ACTIVITY
With the images removed, write out every line below exactly.

++++++++

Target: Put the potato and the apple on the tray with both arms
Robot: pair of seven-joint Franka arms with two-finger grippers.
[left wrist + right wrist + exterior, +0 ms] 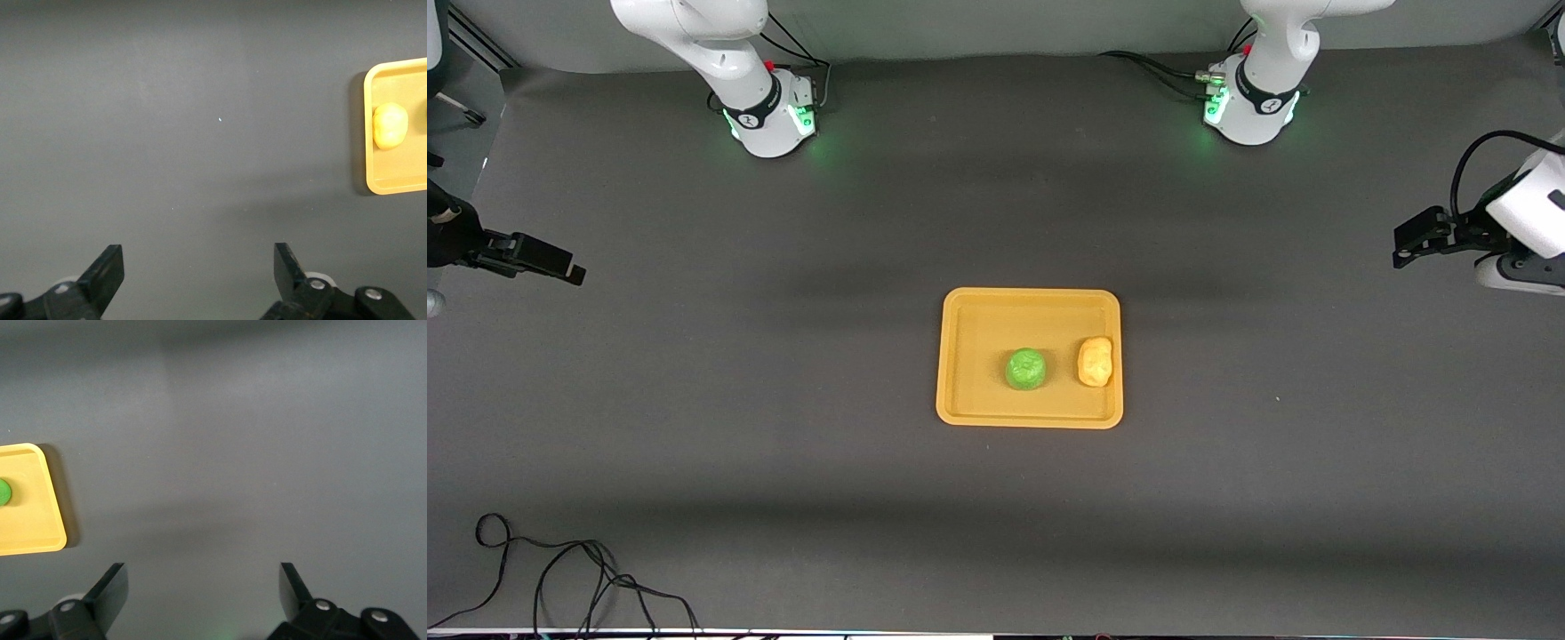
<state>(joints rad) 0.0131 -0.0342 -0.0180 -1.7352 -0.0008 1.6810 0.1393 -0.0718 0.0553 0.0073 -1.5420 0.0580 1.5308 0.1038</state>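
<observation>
Dark grey matting covers the table (783,400). Near its middle lies the flat rectangular yellow-orange plastic tray (969,356), holding the small bright green roundish apple (1027,370) and, just beside it toward the left arm's end, the pale yellow-tan lumpy potato (1095,361). The left gripper (199,270) hangs over bare matting at its end, fingers spread wide and empty. The right gripper (203,588) does likewise at its own end.

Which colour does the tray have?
The tray is yellow-orange; the front view shows it best.
</observation>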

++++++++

EXPECTED ANSWER
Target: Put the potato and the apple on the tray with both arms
Robot: pair of seven-joint Franka arms with two-finger grippers.
[left wrist + right wrist + exterior, +0 ms] 
<state>(joints rad) 0.0131 -0.0342 -0.0180 -1.7352 -0.0008 1.6810 0.1393 -0.0718 0.0553 0.0073 -1.5420 0.0580 1.5308 0.1038</state>
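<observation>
Dark grey matting covers the table (783,400). Near its middle lies the flat rectangular yellow-orange plastic tray (969,356), holding the small bright green roundish apple (1027,370) and, just beside it toward the left arm's end, the pale yellow-tan lumpy potato (1095,361). The left gripper (199,270) hangs over bare matting at its end, fingers spread wide and empty. The right gripper (203,588) does likewise at its own end.

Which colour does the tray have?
The tray is yellow-orange; the front view shows it best.
</observation>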

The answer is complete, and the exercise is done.